*** Opening of Supplied material ***

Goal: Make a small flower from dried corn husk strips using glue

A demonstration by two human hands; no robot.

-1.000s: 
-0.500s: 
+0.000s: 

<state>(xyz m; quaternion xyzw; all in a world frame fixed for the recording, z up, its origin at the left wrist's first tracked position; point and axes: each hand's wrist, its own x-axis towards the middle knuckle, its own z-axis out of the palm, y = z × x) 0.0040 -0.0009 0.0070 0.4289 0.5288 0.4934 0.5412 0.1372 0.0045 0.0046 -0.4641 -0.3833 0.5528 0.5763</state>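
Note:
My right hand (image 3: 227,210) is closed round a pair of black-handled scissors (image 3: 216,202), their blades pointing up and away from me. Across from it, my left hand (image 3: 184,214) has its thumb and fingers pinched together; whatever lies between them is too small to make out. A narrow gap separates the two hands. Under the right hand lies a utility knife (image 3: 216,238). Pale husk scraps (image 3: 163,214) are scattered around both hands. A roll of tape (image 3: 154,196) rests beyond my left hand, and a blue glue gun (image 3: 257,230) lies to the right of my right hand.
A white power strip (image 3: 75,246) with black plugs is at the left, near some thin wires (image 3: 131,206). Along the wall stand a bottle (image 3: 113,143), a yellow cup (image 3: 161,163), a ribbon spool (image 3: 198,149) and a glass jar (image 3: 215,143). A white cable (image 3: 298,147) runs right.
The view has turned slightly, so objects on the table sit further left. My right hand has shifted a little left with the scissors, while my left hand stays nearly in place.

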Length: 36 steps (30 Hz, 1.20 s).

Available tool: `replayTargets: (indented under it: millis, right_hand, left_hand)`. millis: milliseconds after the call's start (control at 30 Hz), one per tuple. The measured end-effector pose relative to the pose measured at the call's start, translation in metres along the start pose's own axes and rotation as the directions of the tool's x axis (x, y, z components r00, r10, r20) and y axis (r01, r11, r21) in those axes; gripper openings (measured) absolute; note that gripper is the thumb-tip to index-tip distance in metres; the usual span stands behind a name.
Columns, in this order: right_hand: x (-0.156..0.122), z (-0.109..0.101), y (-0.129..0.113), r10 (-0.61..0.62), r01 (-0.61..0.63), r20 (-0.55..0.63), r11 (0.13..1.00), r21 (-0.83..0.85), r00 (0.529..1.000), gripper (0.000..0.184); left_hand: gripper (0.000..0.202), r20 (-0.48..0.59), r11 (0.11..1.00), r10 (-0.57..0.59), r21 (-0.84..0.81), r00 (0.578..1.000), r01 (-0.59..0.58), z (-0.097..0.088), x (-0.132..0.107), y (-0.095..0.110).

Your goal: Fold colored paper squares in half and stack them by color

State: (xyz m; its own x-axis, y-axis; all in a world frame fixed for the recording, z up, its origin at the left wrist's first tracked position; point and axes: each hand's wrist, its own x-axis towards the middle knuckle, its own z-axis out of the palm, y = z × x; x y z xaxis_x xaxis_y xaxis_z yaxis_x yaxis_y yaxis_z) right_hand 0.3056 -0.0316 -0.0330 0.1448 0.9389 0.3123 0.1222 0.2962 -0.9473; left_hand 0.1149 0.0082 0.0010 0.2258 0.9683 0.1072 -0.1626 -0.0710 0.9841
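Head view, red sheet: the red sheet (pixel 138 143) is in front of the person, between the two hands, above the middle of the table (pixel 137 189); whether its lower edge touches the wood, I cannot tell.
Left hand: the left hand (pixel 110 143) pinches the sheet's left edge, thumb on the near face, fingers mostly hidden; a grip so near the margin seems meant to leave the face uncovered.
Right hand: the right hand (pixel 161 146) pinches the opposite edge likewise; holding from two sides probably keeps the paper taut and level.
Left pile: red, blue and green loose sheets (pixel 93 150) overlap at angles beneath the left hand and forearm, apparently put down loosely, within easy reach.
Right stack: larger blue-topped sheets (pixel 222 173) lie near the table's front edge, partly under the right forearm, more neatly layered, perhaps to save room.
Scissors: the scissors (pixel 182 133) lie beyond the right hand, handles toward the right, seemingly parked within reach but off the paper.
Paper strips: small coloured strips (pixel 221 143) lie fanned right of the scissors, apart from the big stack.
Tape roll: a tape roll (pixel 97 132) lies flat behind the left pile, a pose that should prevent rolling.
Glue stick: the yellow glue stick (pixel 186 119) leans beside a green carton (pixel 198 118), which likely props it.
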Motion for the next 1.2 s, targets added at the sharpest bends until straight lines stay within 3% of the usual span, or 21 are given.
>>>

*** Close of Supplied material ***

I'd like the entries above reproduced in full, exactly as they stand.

Answer to the exercise –
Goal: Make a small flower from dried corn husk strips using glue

A demonstration by two human hands; no robot.

-1.000s: 
-0.500s: 
+0.000s: 

<state>(xyz m; quaternion xyzw; all in a world frame fixed for the recording, z up, its origin at the left wrist's first tracked position; point and axes: each hand's wrist, its own x-axis towards the middle knuckle, its own z-axis out of the palm, y = z × x) 0.0040 -0.0009 0.0070 0.4289 0.5288 0.4934 0.5412 0.1372 0.0045 0.0046 -0.4641 -0.3833 0.5528 0.5763</state>
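Note:
My right hand (image 3: 227,210) is closed round a pair of black-handled scissors (image 3: 216,202), their blades pointing up and away from me. Across from it, my left hand (image 3: 184,214) has its thumb and fingers pinched together; whatever lies between them is too small to make out. A narrow gap separates the two hands. Under the right hand lies a utility knife (image 3: 216,238). Pale husk scraps (image 3: 163,214) are scattered around both hands. A roll of tape (image 3: 154,196) rests beyond my left hand, and a blue glue gun (image 3: 257,230) lies to the right of my right hand.
A white power strip (image 3: 75,246) with black plugs is at the left, near some thin wires (image 3: 131,206). Along the wall stand a bottle (image 3: 113,143), a yellow cup (image 3: 161,163), a ribbon spool (image 3: 198,149) and a glass jar (image 3: 215,143). A white cable (image 3: 298,147) runs right.
The view has turned slightly, so objects on the table sit further left. My right hand has shifted a little left with the scissors, while my left hand stays nearly in place.
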
Length: 36 steps (30 Hz, 1.20 s).

Available tool: `replayTargets: (indented under it: millis, right_hand, left_hand)`. millis: milliseconds after the call's start (control at 30 Hz), one per tuple. The measured end-effector pose relative to the pose measured at the call's start, translation in metres along the start pose's own axes and rotation as the directions of the tool's x axis (x, y, z components r00, r10, r20) and y axis (r01, r11, r21) in those axes; gripper openings (measured) absolute; note that gripper is the thumb-tip to index-tip distance in metres; the usual span stands behind a name.
Columns, in this order: right_hand: x (-0.156..0.122), z (-0.109..0.101), y (-0.129..0.113), r10 (-0.61..0.62), r01 (-0.61..0.63), r20 (-0.55..0.63), r11 (0.13..1.00), r21 (-0.83..0.85), r00 (0.529..1.000), gripper (0.000..0.184); left_hand: gripper (0.000..0.202), r20 (-0.48..0.59), r11 (0.11..1.00), r10 (-0.57..0.59), r21 (-0.84..0.81), r00 (0.578..1.000), r01 (-0.59..0.58), z (-0.097..0.088), x (-0.132..0.107), y (-0.095..0.110).

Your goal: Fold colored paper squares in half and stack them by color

State: (xyz m; its own x-axis, y-axis; all in a world frame fixed for the recording, z up, its origin at the left wrist's first tracked position; point and axes: each hand's wrist, its own x-axis towards the middle knuckle, its own z-axis out of the palm, y = z × x; x y z xaxis_x xaxis_y xaxis_z yaxis_x yaxis_y yaxis_z) right_hand 0.3056 -0.0316 -0.0330 0.1448 0.9389 0.3123 0.1222 0.2962 -0.9473; left_hand 0.1149 0.0082 0.0010 0.2258 0.9683 0.1072 -0.1626 -0.0710 0.9841
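Head view, red sheet: the red sheet (pixel 138 143) is in front of the person, between the two hands, above the middle of the table (pixel 137 189); whether its lower edge touches the wood, I cannot tell.
Left hand: the left hand (pixel 110 143) pinches the sheet's left edge, thumb on the near face, fingers mostly hidden; a grip so near the margin seems meant to leave the face uncovered.
Right hand: the right hand (pixel 161 146) pinches the opposite edge likewise; holding from two sides probably keeps the paper taut and level.
Left pile: red, blue and green loose sheets (pixel 93 150) overlap at angles beneath the left hand and forearm, apparently put down loosely, within easy reach.
Right stack: larger blue-topped sheets (pixel 222 173) lie near the table's front edge, partly under the right forearm, more neatly layered, perhaps to save room.
Scissors: the scissors (pixel 182 133) lie beyond the right hand, handles toward the right, seemingly parked within reach but off the paper.
Paper strips: small coloured strips (pixel 221 143) lie fanned right of the scissors, apart from the big stack.
Tape roll: a tape roll (pixel 97 132) lies flat behind the left pile, a pose that should prevent rolling.
Glue stick: the yellow glue stick (pixel 186 119) leans beside a green carton (pixel 198 118), which likely props it.
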Motion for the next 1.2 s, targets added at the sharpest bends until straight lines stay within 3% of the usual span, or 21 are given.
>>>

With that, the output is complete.